Top Management Service in Central Government [E-Book]: Introducing a System for the Higher Civil Service in Central and Eastern European Countries / Organisation for Economic Co-operation and Development
Paris : OECD Publishing, 1995
30 p. ; 21 x 29.7cm.
englisch
10.1787/5kml6gln4cbq-en
SIGMA Papers ; 1
Governance
Full Text
Professional administrative leadership is regarded as crucial in all OECD countries for the quality and efficiency of the administration at large as well as for its corporate culture. This issue has been dealt with differently in different countries. Some countries, such as Germany, France or the United Kingdom have established long ago a set of traditions for the career of the entire higher civil service, with specific rules for appointments to top positions. Others have more recently created special career services for these positions, such as the Senior Executive Service in 1978 in the United States. It is common practice in most countries that individuals holding the very top positions are appointed centrally by the highest level of Government.
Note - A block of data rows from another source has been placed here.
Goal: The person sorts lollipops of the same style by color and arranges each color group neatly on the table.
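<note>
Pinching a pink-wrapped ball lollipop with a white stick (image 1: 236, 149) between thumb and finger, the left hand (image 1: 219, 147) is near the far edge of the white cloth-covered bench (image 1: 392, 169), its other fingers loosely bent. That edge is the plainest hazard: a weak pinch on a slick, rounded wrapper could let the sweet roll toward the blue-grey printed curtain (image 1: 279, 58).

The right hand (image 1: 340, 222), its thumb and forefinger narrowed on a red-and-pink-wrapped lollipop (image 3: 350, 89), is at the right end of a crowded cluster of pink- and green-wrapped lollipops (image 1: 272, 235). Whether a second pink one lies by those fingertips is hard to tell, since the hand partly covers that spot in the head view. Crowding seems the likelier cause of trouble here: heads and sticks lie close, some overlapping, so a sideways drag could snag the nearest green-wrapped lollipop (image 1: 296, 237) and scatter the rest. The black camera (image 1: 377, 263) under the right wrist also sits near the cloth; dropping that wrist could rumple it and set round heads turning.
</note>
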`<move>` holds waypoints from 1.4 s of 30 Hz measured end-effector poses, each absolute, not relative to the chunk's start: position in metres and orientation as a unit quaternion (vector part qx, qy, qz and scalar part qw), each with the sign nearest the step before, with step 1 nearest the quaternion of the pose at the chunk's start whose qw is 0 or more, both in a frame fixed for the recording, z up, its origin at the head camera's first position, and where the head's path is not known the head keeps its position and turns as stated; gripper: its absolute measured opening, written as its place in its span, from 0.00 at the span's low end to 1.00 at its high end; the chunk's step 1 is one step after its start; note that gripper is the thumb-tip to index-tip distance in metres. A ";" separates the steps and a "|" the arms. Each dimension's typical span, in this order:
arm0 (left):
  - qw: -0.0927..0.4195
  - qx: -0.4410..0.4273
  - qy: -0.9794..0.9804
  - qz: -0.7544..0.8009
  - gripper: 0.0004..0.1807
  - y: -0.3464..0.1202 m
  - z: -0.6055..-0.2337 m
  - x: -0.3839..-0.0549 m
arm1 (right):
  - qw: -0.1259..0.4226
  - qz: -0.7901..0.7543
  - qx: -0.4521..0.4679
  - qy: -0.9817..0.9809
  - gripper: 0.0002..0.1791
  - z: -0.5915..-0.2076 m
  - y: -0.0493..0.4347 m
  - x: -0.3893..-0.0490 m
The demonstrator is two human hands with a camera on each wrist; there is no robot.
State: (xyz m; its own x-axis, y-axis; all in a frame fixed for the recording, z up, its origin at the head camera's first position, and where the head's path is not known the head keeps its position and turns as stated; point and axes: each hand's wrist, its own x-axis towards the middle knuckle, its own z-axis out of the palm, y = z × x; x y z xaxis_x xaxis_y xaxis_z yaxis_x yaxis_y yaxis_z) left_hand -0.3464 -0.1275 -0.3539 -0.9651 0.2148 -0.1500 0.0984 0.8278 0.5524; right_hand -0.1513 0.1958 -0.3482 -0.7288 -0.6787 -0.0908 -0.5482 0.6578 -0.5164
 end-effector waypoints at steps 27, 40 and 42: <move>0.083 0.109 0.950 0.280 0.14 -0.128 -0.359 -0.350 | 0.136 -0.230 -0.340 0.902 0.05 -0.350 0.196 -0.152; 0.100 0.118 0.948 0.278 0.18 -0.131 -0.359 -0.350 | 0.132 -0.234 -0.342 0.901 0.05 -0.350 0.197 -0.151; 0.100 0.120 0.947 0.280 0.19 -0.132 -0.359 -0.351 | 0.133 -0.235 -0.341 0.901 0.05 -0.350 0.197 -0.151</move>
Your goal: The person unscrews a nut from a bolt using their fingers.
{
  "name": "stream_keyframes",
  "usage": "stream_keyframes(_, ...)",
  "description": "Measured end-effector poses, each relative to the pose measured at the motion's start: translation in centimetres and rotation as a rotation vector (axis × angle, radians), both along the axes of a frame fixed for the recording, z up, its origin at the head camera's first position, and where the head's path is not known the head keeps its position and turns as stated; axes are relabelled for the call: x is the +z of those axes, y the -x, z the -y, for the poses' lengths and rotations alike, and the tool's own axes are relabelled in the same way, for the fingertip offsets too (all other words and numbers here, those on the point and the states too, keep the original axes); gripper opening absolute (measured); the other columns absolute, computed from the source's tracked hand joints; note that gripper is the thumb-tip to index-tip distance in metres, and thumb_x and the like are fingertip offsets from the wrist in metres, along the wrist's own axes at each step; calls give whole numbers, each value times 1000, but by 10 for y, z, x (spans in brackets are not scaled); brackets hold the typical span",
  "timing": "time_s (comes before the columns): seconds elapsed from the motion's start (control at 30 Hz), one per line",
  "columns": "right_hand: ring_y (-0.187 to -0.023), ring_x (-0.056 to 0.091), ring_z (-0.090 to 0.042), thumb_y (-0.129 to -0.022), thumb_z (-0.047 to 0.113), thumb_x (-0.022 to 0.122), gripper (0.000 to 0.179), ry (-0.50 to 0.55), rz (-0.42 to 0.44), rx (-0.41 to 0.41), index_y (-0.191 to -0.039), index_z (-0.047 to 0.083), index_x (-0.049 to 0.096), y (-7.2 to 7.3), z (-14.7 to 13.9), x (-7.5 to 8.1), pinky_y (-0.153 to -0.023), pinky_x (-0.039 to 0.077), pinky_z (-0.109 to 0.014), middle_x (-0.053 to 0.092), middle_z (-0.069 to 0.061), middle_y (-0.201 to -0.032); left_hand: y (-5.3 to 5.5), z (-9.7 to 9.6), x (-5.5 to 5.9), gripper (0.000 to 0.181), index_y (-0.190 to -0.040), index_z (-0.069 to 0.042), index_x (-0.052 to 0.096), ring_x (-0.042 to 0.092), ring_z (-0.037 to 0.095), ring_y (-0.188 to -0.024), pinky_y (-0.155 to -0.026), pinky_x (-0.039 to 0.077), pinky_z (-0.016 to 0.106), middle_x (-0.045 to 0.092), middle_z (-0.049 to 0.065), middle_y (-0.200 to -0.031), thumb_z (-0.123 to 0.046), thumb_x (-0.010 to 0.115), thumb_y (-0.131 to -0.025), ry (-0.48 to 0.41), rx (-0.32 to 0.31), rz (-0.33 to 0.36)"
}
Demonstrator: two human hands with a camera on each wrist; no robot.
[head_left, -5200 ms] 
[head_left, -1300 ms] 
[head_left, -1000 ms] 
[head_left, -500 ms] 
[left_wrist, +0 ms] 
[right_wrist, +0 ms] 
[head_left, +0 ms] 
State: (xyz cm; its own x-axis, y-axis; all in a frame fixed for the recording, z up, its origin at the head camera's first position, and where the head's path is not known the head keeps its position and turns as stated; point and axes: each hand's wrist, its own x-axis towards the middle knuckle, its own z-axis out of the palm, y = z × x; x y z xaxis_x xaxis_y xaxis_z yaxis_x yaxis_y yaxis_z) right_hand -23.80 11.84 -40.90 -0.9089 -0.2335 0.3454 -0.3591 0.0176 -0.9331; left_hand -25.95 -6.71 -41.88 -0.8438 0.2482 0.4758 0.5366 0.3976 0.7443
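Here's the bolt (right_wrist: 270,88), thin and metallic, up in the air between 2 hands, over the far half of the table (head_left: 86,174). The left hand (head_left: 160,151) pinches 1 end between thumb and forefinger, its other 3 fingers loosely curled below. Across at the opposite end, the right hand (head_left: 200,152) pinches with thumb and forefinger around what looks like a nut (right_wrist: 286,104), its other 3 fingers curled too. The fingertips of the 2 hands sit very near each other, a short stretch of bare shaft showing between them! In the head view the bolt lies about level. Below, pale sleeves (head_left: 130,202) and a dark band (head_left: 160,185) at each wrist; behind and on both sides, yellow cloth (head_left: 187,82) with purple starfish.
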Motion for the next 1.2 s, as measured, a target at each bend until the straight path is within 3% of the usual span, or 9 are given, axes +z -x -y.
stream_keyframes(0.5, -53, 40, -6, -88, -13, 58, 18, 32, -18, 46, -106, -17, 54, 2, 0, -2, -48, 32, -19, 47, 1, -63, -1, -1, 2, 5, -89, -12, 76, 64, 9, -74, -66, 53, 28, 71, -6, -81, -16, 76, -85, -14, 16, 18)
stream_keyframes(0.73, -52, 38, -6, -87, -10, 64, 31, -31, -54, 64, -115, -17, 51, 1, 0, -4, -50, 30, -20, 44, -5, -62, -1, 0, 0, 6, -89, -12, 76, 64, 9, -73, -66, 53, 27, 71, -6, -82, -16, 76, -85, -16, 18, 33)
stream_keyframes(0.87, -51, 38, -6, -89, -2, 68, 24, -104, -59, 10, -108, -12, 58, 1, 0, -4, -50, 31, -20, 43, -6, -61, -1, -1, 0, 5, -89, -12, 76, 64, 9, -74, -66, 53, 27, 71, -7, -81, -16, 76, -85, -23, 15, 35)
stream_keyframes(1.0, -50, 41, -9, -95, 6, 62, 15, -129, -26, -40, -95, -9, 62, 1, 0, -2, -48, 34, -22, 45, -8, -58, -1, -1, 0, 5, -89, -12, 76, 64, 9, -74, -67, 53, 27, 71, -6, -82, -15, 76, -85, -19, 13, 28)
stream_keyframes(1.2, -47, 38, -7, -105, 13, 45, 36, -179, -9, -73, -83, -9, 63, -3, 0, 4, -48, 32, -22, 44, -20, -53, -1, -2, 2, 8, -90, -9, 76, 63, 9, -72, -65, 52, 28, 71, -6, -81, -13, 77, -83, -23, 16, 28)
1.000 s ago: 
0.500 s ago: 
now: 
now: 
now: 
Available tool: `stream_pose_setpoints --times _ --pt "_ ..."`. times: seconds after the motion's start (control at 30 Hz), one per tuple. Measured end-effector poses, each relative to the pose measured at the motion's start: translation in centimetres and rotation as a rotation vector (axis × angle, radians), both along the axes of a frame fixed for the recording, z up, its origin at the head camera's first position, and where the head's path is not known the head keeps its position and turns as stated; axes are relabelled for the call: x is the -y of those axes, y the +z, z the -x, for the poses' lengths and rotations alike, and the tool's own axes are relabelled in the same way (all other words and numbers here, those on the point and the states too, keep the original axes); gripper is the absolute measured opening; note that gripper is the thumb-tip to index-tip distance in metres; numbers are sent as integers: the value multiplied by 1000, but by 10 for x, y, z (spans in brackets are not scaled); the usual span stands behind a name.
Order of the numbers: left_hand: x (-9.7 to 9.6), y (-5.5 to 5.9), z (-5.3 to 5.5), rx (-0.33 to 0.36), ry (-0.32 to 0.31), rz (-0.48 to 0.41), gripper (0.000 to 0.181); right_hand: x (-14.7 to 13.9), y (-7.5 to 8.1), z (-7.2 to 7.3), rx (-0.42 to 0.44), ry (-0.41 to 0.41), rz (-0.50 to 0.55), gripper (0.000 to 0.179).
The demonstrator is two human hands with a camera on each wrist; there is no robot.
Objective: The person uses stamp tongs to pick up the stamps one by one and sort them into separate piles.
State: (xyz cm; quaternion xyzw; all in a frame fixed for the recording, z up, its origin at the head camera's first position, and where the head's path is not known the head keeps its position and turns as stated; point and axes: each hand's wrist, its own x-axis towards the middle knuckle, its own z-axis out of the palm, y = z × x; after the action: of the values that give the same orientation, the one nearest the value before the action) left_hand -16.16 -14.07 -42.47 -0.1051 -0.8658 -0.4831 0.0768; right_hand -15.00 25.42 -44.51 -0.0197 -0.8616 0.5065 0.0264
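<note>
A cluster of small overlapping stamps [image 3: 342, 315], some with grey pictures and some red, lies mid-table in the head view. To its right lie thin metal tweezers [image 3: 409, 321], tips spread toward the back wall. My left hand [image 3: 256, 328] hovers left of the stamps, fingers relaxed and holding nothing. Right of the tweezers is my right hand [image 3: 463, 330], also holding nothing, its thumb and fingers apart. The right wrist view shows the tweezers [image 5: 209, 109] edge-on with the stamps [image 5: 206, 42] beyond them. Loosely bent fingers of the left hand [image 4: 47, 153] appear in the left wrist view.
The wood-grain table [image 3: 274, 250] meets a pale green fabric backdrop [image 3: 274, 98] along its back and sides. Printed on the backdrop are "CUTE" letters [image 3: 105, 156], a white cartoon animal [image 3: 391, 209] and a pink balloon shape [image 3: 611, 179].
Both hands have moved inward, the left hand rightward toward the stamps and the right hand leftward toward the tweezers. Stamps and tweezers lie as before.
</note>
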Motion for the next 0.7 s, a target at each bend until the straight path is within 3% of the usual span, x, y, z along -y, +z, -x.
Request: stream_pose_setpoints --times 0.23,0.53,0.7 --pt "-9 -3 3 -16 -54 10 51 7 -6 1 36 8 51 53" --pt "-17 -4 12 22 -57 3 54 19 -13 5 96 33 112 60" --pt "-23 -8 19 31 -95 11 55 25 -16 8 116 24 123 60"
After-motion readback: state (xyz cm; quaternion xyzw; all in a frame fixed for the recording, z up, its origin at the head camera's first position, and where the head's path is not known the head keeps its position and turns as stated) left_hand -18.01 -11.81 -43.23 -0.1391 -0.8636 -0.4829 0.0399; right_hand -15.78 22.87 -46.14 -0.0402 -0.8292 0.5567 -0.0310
They are managed more centrally than the totality of government agents and civil servants and sometimes according to regulations which are partly different from general civil service regulations. The notion of top managers as an elite of the civil service, or as a club to which membership is desirable or attractive, is used to some extent in western countries. By making a special effort as to the selection and management of top public managers, governments secure objectives of stabilisation, professionalism, attraction of the highest level of personnel as well as quality and cohesiveness in the decision-making.